YAZI ARACI OLARAK KALEM
Bizim bildiğimiz kalem, bizim icadımız; değişken ve dönemsel; dün bu, divitti; bugün, kalem ve klavye; yarın, başka bişey olabilir.
Kalemi ve Levh’i (= kalemin yazdığı levhayı) anlamak için biraz Tasavvuf literatürüne bakmak gerekiyor. Allah, Nûn’a ve satır satır yazan kaleme yemin ediyor. (68/1. 96/4. 3/44 ve 31/27) Nûn, harf olarak hokka gibi; kalem de divit gibidir; hokkada, şimdiki kalemlerin içinde mürekkep var; klavyede bu mürekkep, elektronik ve digitaldir. Ressamın kalemi, boya, fırça ve tuval; müzisyenin kalemi, nota ve enstrümandır, vs...
68/1 ve 96/4’de sözü edilen Kalem, Allah’ın Kalemidir; Allah, o Kalemle yazmış, o Kalemle yaratmıştır. Âlemdeki (= kâinattaki) her şey, Allah’ın Kalemi ile yazılmış/yaratılmıştır. Her ne kadar “kalem kırıldı, mürekkep kurudu” deseler de, hayat = yaratma devam ettiğine göre ben, o Kalemin hâlâ yazmaya devam ettiğine inanıyorum.

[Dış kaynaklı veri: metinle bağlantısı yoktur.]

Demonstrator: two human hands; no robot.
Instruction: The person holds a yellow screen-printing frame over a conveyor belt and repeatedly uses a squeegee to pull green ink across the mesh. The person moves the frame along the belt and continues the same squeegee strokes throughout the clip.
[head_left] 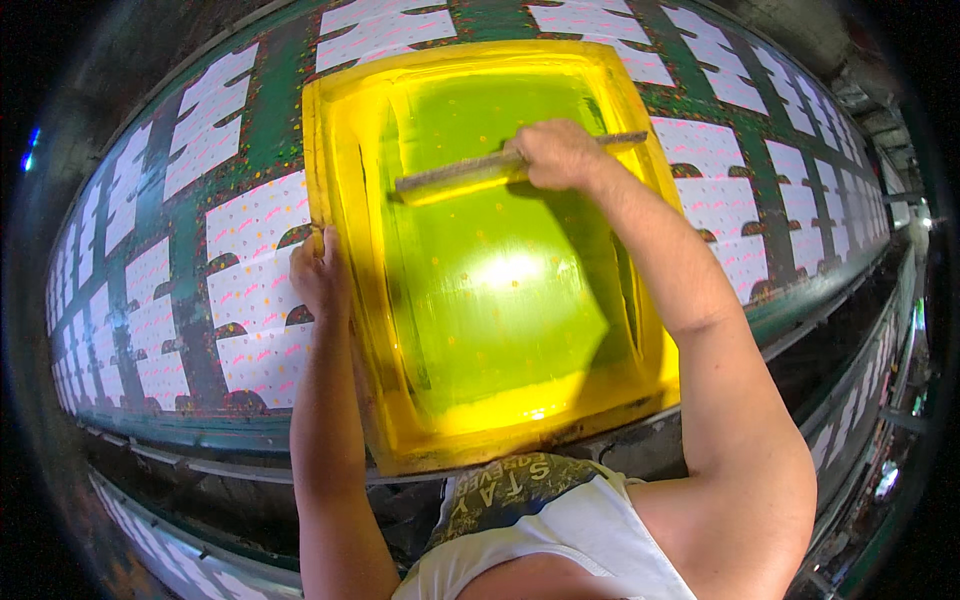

Vahyin ilk âyetleri bize, bu Kalemin yazdıklarını okumayı tavsiye eder. “İqra! Bismi (bi İsmi) RabbiK-ellezî halaq. Halaq-al insâne min alaq. İqra ve RabbüK-el Ekrem, ellezî alleme bil kalem. Alleme-l insâne mâ lem ye’alem...” (96/1-5)
Rabbin bazı yazdıkları (yazıları), cansız/donuk (cemâdât); bazıları, canlıdır (nebâtât ve hayvanât); gökteki (semâdaki) ve gaybdaki yazılarına ise henüz vâkıf değiliz ama bunların hepsi Kalem ile yazılmıştır. (Canlılık ve cansızlık görelidir, mekânlara göre değişir.)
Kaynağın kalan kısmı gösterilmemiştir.